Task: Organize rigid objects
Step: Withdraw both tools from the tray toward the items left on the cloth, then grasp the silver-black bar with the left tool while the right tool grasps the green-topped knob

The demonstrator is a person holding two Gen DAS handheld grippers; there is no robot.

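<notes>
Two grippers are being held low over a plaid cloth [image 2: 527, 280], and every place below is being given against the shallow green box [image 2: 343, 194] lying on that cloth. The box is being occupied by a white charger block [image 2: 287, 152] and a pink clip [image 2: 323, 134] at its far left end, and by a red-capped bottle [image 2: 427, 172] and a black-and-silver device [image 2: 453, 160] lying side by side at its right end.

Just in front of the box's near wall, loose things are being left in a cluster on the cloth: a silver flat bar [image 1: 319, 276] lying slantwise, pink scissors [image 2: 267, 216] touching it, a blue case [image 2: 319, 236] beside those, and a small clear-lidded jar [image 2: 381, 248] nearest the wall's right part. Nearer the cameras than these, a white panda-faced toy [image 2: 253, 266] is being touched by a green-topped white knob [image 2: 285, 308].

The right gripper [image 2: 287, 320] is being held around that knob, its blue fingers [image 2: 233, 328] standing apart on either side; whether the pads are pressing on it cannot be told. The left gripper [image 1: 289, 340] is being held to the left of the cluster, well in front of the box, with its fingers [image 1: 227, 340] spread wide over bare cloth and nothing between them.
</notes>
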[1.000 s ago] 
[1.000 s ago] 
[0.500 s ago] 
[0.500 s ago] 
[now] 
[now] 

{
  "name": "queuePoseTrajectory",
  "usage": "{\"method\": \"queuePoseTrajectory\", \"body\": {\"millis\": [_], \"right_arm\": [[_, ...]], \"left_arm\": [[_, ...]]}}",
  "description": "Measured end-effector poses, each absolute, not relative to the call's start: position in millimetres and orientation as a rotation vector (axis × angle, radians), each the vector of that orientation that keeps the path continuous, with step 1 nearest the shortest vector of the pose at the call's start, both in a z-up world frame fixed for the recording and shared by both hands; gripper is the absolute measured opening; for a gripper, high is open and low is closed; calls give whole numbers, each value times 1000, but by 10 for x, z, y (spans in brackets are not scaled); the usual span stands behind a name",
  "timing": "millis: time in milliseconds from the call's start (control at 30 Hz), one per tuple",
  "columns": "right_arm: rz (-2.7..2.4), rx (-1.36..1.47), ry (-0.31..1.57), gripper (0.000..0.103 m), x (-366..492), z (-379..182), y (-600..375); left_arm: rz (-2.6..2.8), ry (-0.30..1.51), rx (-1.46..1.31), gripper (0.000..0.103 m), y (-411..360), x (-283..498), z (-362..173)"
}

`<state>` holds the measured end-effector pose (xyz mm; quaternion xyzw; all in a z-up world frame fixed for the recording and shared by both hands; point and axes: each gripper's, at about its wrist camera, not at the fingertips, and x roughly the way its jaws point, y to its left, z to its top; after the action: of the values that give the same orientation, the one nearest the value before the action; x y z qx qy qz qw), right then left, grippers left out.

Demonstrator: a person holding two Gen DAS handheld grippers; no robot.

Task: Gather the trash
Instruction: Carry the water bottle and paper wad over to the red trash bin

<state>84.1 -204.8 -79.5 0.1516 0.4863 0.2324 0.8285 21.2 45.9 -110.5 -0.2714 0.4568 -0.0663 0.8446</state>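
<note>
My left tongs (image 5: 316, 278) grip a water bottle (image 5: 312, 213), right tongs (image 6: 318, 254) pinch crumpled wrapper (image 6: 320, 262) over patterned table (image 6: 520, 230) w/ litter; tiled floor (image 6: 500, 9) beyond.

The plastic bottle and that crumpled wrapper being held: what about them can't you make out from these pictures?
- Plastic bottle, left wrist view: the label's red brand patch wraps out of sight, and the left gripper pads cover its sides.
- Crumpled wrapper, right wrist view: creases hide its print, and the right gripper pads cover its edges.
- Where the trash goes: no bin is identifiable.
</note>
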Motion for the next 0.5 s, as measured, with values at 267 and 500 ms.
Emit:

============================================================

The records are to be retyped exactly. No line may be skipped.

* **RESULT OF THE EXERCISE**
Task: Organize rigid objects
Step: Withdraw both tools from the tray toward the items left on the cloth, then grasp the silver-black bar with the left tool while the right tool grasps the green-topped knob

The demonstrator is a person holding two Gen DAS handheld grippers; there is no robot.

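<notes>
Two grippers are being held low over a plaid cloth [image 2: 527, 280], and every place below is being given against the shallow green box [image 2: 343, 194] lying on that cloth. The box is being occupied by a white charger block [image 2: 287, 152] and a pink clip [image 2: 323, 134] at its far left end, and by a red-capped bottle [image 2: 427, 172] and a black-and-silver device [image 2: 453, 160] lying side by side at its right end.

Just in front of the box's near wall, loose things are being left in a cluster on the cloth: a silver flat bar [image 1: 319, 276] lying slantwise, pink scissors [image 2: 267, 216] touching it, a blue case [image 2: 319, 236] beside those, and a small clear-lidded jar [image 2: 381, 248] nearest the wall's right part. Nearer the cameras than these, a white panda-faced toy [image 2: 253, 266] is being touched by a green-topped white knob [image 2: 285, 308].

The right gripper [image 2: 287, 320] is being held around that knob, its blue fingers [image 2: 233, 328] standing apart on either side; whether the pads are pressing on it cannot be told. The left gripper [image 1: 289, 340] is being held to the left of the cluster, well in front of the box, with its fingers [image 1: 227, 340] spread wide over bare cloth and nothing between them.
</notes>
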[1.000 s ago] 
[1.000 s ago] 
[0.500 s ago] 
[0.500 s ago] 
[now] 
[now] 

{
  "name": "queuePoseTrajectory",
  "usage": "{\"method\": \"queuePoseTrajectory\", \"body\": {\"millis\": [_], \"right_arm\": [[_, ...]], \"left_arm\": [[_, ...]]}}",
  "description": "Measured end-effector poses, each absolute, not relative to the call's start: position in millimetres and orientation as a rotation vector (axis × angle, radians), each the vector of that orientation that keeps the path continuous, with step 1 nearest the shortest vector of the pose at the call's start, both in a z-up world frame fixed for the recording and shared by both hands; gripper is the absolute measured opening; for a gripper, high is open and low is closed; calls give whole numbers, each value times 1000, but by 10 for x, z, y (spans in brackets are not scaled); the usual span stands behind a name",
  "timing": "millis: time in milliseconds from the call's start (control at 30 Hz), one per tuple",
  "columns": "right_arm: rz (-2.7..2.4), rx (-1.36..1.47), ry (-0.31..1.57), gripper (0.000..0.103 m), x (-366..492), z (-379..182), y (-600..375); left_arm: rz (-2.6..2.8), ry (-0.30..1.51), rx (-1.46..1.31), gripper (0.000..0.103 m), y (-411..360), x (-283..498), z (-362..173)"
}

`<state>` holds the measured end-effector pose (xyz mm; quaternion xyzw; all in a z-up world frame fixed for the recording and shared by both hands; point and axes: each gripper's, at about its wrist camera, not at the fingertips, and x roughly the way its jaws point, y to its left, z to its top; after the action: of the values that give the same orientation, the one nearest the value before the action; x y z qx qy qz qw), right then left, grippers left out.

Demonstrator: a person holding two Gen DAS handheld grippers; no robot.

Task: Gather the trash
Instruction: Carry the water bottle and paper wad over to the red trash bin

<state>84.1 -204.8 -79.5 0.1516 0.4863 0.2324 0.8285 21.2 45.9 -110.5 -0.2714 0.4568 -0.0663 0.8446</state>
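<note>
My left tongs (image 5: 316, 278) grip a water bottle (image 5: 312, 213), right tongs (image 6: 318, 254) pinch crumpled wrapper (image 6: 320, 262) over patterned table (image 6: 520, 230) w/ litter; tiled floor (image 6: 500, 9) beyond.

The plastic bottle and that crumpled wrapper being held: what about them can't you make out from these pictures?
- Plastic bottle, left wrist view: the label's red brand patch wraps out of sight, and the left gripper pads cover its sides.
- Crumpled wrapper, right wrist view: creases hide its print, and the right gripper pads cover its edges.
- Where the trash goes: no bin is identifiable.
</note>
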Motion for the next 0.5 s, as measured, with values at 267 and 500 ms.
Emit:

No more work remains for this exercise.